▶ **Dataset excerpt**

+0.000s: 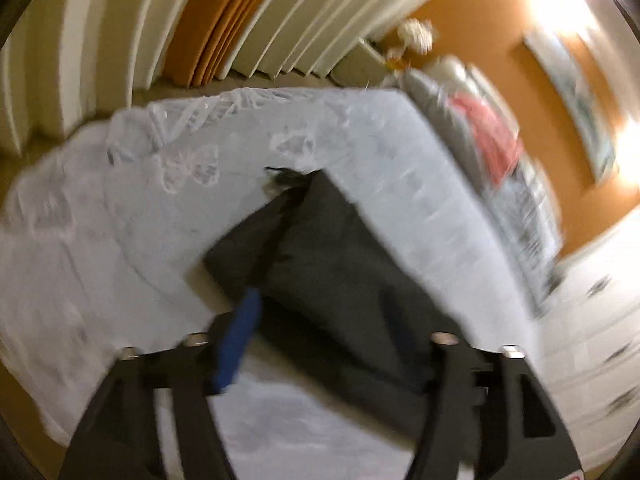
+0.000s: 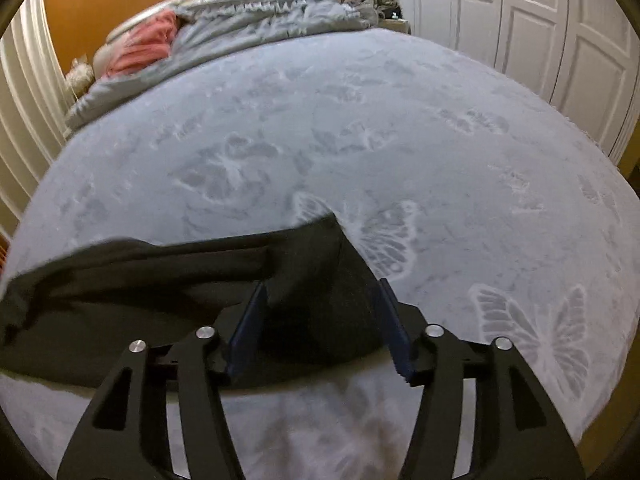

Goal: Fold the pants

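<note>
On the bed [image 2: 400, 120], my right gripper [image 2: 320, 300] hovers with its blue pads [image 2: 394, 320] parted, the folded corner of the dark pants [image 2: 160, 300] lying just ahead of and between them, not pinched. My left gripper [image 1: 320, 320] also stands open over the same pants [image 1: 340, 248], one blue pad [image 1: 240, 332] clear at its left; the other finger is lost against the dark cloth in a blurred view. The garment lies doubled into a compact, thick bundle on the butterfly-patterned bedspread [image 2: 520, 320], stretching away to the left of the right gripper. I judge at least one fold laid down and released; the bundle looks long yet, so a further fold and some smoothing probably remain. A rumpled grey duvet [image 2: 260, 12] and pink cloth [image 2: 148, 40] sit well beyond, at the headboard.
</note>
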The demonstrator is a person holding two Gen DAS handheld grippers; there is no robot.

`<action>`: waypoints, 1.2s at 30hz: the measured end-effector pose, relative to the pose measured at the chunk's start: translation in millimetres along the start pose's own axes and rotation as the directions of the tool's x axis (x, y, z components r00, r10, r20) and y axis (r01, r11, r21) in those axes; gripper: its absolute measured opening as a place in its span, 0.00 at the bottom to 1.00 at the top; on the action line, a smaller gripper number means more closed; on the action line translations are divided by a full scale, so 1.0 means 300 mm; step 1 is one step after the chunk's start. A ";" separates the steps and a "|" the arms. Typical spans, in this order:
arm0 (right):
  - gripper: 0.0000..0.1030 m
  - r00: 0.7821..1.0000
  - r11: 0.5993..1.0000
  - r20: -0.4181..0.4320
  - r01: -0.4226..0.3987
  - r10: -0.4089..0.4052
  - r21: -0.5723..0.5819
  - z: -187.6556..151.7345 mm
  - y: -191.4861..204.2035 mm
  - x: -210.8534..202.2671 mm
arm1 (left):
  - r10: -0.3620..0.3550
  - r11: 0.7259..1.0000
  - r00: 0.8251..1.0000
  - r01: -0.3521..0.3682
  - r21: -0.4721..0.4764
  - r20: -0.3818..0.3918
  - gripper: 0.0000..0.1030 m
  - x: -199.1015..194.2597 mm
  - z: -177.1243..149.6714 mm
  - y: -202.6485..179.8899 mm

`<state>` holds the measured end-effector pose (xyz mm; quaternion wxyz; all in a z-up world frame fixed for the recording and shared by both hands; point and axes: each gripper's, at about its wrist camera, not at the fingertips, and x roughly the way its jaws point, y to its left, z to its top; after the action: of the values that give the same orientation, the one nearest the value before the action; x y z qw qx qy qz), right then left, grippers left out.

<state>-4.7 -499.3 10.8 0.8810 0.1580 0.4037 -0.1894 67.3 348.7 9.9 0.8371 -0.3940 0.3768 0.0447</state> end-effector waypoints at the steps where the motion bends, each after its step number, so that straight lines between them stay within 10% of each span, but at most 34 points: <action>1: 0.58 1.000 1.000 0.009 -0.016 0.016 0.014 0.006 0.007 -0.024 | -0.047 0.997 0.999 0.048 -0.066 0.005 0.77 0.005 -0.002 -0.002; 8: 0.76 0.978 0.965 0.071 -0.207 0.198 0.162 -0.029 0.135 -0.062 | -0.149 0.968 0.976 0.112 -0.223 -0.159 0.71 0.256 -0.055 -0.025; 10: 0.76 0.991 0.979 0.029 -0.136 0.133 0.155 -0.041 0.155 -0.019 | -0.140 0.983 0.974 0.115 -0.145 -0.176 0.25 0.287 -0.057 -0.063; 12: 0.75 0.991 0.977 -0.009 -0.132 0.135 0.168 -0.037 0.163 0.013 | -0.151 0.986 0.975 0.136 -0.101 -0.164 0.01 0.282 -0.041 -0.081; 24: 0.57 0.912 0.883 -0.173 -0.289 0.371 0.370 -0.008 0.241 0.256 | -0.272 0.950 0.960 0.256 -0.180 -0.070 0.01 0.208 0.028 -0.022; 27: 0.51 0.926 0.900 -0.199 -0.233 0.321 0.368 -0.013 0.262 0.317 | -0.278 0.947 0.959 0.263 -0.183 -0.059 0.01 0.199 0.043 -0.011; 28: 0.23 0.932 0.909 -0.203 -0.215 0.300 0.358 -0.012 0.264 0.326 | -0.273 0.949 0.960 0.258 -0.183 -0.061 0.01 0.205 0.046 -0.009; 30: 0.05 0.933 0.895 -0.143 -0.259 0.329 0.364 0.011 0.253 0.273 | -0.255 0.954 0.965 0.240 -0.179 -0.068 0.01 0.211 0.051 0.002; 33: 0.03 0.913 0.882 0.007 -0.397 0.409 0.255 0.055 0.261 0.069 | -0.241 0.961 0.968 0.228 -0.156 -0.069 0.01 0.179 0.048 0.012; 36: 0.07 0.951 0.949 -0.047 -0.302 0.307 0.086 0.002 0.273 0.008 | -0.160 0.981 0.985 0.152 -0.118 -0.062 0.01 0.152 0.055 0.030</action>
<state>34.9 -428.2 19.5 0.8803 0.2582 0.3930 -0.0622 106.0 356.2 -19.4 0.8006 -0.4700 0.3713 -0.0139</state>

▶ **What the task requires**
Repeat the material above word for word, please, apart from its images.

▶ **Your response**
+0.000s: 
+0.000s: 

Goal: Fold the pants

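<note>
On the bed [image 2: 400, 120], my right gripper [image 2: 320, 300] hovers with its blue pads [image 2: 394, 320] parted, the folded corner of the dark pants [image 2: 160, 300] lying just ahead of and between them, not pinched. My left gripper [image 1: 320, 320] also stands open over the same pants [image 1: 340, 248], one blue pad [image 1: 240, 332] clear at its left; the other finger is lost against the dark cloth in a blurred view. The garment lies doubled into a compact, thick bundle on the butterfly-patterned bedspread [image 2: 520, 320], stretching away to the left of the right gripper. I judge at least one fold laid down and released; the bundle looks long yet, so a further fold and some smoothing probably remain. A rumpled grey duvet [image 2: 260, 12] and pink cloth [image 2: 148, 40] sit well beyond, at the headboard.
</note>
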The demonstrator is a person holding two Gen DAS handheld grippers; there is no robot.

`<action>`: waypoints, 1.2s at 30hz: the measured end-effector pose, relative to the pose measured at the chunk's start: translation in millimetres along the start pose's own axes and rotation as the directions of the tool's x axis (x, y, z components r00, r10, r20) and y axis (r01, r11, r21) in those axes; gripper: its absolute measured opening as a place in its span, 0.00 at the bottom to 1.00 at the top; on the action line, a smaller gripper number means more closed; on the action line translations are divided by a full scale, so 1.0 means 300 mm; step 1 is one step after the chunk's start. A ";" separates the steps and a "|" the arms. Typical spans, in this order:
arm0 (right):
  - gripper: 0.0000..0.1030 m
  - r00: 0.7821..1.0000
  - r11: 0.5993..1.0000
  - r20: -0.4181..0.4320
  - r01: -0.4226..0.3987
  - r10: -0.4089..0.4052
  - r21: -0.5723..0.5819
  - z: -187.6556..151.7345 mm
  - y: -191.4861..204.2035 mm
  - x: -210.8534..202.2671 mm
arm1 (left):
  - r10: -0.3620..0.3550
  - r11: 0.7259..1.0000
  - r00: 0.8251..1.0000
  - r01: -0.3521..0.3682
  - r21: -0.4721..0.4764
  - r20: -0.3818..0.3918
  - gripper: 0.0000..0.1030 m
  - x: -199.1015..194.2597 mm
  - z: -177.1243..149.6714 mm
  - y: -202.6485..179.8899 mm

`<state>` holds the measured end-effector pose (xyz mm; quaternion wxyz; all in a z-up world frame fixed for the recording and shared by both hands; point and axes: each gripper's, at about its wrist camera, not at the fingertips, and x roughly the way its jaws point, y to its left, z to its top; after the action: of the values that give the same orientation, the one nearest the value before the action; x y z qw qx qy qz), right then left, grippers left out.

<state>-4.7 -499.3 10.8 0.8810 0.1580 0.4037 -0.1894 67.3 348.7 9.9 0.8371 -0.3940 0.3768 0.0447</state> end-effector waypoints at the steps where the motion bends, each after its step number, so that straight lines between them stay within 10% of each span, but at most 34 points: <action>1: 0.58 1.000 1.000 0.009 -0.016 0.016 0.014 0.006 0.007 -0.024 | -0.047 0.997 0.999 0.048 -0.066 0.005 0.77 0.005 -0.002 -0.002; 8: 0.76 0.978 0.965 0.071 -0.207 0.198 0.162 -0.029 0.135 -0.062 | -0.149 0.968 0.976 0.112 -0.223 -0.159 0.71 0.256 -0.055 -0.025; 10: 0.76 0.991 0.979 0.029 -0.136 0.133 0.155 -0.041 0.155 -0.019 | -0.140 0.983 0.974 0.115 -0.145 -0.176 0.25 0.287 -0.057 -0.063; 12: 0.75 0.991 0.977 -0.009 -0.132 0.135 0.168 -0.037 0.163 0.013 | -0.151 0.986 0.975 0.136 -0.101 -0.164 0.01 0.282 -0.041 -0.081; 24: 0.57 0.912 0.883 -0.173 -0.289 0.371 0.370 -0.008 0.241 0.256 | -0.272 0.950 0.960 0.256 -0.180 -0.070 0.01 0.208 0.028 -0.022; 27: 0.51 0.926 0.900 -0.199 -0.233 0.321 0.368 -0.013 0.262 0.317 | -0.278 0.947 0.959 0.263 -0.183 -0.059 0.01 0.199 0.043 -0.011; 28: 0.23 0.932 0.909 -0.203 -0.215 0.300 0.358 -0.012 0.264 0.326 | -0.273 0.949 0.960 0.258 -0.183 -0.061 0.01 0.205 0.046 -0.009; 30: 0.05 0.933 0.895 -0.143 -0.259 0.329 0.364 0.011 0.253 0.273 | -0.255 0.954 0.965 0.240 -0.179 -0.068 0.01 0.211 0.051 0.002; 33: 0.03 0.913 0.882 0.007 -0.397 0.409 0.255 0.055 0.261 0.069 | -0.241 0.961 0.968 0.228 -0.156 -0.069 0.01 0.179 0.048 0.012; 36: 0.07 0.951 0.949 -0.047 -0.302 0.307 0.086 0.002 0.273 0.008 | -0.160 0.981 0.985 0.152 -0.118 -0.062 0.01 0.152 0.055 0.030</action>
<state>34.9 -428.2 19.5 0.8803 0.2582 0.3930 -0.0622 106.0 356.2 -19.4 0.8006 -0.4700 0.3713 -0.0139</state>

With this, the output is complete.